Diagnosis of Gastrinoma
Gastrinoma is a neuroendocrine tumor originating from the pancreatic or duodenal mucosa, characterized by excessive gastrin secretion that leads to hypersecretion of gastric acid, and subsequently causes intractable peptic ulcers, diarrhea and other symptoms, posing great challenges to clinical diagnosis. With the specific reaction of its active ingredient, it has become an important tool for the adjuvant diagnosis of this disease and holds extremely high clinical application value.
Compared with the traditional diagnostic method using injectable secretin, it is administered orally without the need for injection by professional medical staff, resulting in higher patient compliance. In addition, the film coating technology of the tablet protects secretin from gastric acid degradation, ensuring that the active ingredient accurately enters the intestinal tract, is absorbed and then exerts its effects. For the diagnosis, after the patient takes a specified dose of the product orally, medical staff collect blood samples at regular intervals to detect changes in serum gastrin levels, monitor gastric acid secretion simultaneously, and observe the intensity and duration of the reaction.
Under normal circumstances, exogenous secretin slightly inhibits gastrin secretion.

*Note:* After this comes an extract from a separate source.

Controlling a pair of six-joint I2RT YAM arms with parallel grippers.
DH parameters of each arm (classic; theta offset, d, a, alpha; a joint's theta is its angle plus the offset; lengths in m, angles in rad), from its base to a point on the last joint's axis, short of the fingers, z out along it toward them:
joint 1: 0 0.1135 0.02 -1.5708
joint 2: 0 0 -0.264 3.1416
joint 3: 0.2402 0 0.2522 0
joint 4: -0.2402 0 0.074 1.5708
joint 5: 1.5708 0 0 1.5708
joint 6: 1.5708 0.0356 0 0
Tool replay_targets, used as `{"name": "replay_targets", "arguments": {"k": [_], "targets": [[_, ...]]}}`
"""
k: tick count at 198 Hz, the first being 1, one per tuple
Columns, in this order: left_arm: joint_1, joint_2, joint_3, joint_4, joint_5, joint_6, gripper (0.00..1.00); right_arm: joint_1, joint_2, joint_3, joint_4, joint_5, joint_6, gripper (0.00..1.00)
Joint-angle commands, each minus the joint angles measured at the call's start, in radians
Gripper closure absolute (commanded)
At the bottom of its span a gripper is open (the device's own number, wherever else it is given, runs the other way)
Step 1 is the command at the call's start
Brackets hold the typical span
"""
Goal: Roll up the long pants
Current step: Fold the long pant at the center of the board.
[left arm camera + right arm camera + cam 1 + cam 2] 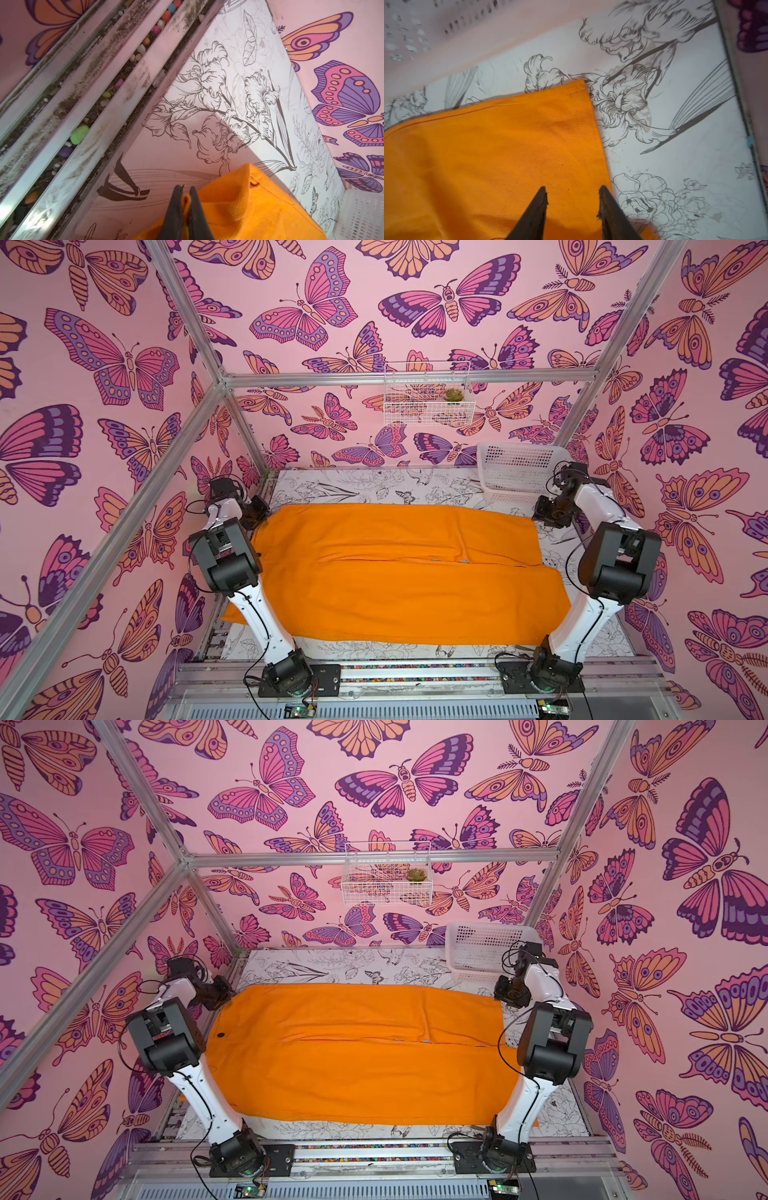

However, gastrin secretion in patients with gastrinoma is autonomous and not inhibited by exogenous secretin; instead, a specific reaction of a significant increase in gastrin levels occurs. This characteristic can effectively distinguish gastrinoma from other diseases causing excessive gastric acid secretion (such as gastric antral G-cell hyperplasia), providing a reliable laboratory basis for the early diagnosis and differential diagnosis of gastrinoma. It can also be used for the efficacy monitoring of gastrinoma patients after treatment to determine whether the tumor remains or recurs.

Assessment of Pancreatic Function
The pancreas is an important digestive and endocrine organ of the human body, and its exocrine dysfunction is a core pathological feature of various pancreatic diseases (such as chronic pancreatitis, pancreatic cancer, and sequelae of pancreatic trauma). The product can serve as an effective tool for assessing pancreatic exocrine function, and is particularly suitable for real-time functional testing during endoscopic retrograde cholangiopancreatography (ERCP), providing accurate references for disease diagnosis and condition evaluation.
ERCP is an important endoscopic technology for the clinical diagnosis and treatment of pancreaticobiliary diseases. During the procedure, after oral administration of it its active ingredient secretin can specifically stimulate the pancreatic acinar cells and promote the secretion of pancreatic juice (including digestive enzymes such as trypsin, lipase and amylase) and bicarbonate. Medical staff can observe the volume and rate of pancreatic juice secretion through an endoscope, collect pancreatic juice samples at the same time, detect pancreatic enzyme activity and bicarbonate concentration, and then comprehensively evaluate the status of pancreatic exocrine function.
In patients with normal pancreatic function, pancreatic juice secretion increases significantly after oral administration of Secretin Tablet, with pancreatic enzyme activity and bicarbonate concentration within the normal range. In patients with pancreatic insufficiency, such as those with chronic pancreatitis, the reactivity to secretin decreases due to damage to pancreatic acinar cells, resulting in reduced pancreatic juice secretion, decreased pancreatic enzyme activity, insufficient bicarbonate concentration and other manifestations, and the degree of abnormality is positively correlated with the degree of pancreatic damage.
In addition, the product can be used to distinguish the etiology of pancreatic exocrine insufficiency, helping clinicians judge whether it is caused by pathological changes of the pancreas itself or indirectly affected by other diseases (such as biliary obstruction), and providing an important basis for the formulation of subsequent treatment plans.
Field of Scientific Research and Experiments
In the field of scientific research and experiments, the product has emerged as a pivotal tool for investigating hormonal regulatory mechanisms and developing novel therapeutic approaches, thanks to the high purity of its active ingredient, stable dosage form and strong functional specificity. It is widely applied in research projects across basic medicine, clinical medicine and other related fields, providing robust support for the in-depth advancement of medical research. Its specific applications are mainly reflected in the following two aspects.
Investigating Hormonal Regulatory Mechanisms

Secretin Peptide is the first discovered hormone in the human body. As a typical representative of intestinal hormones, it plays a core role in the regulation of the digestive and metabolic systems. As a standardized oral preparation of secretin, Secretin Tablet serves as a stable and reliable experimental material for studying hormonal regulatory mechanisms, and is particularly suitable for exploring the functional mechanisms and signaling pathways of secretin in the digestive and metabolic systems.
In basic medical research, researchers can administer different doses of it orally to experimental animals (such as mice, rats and dogs), observe its effects on the functions of organs including the pancreas, gastrointestinal tract and liver, and detect changes in the secretion of related hormones (e.g., gastrin, cholecystokinin, insulin). This enables the clarification of the specific mechanisms by which secretin regulates pancreatic exocrine secretion, gastrointestinal peristalsis and gastric acid secretion, as well as its interactive relationships with other hormones.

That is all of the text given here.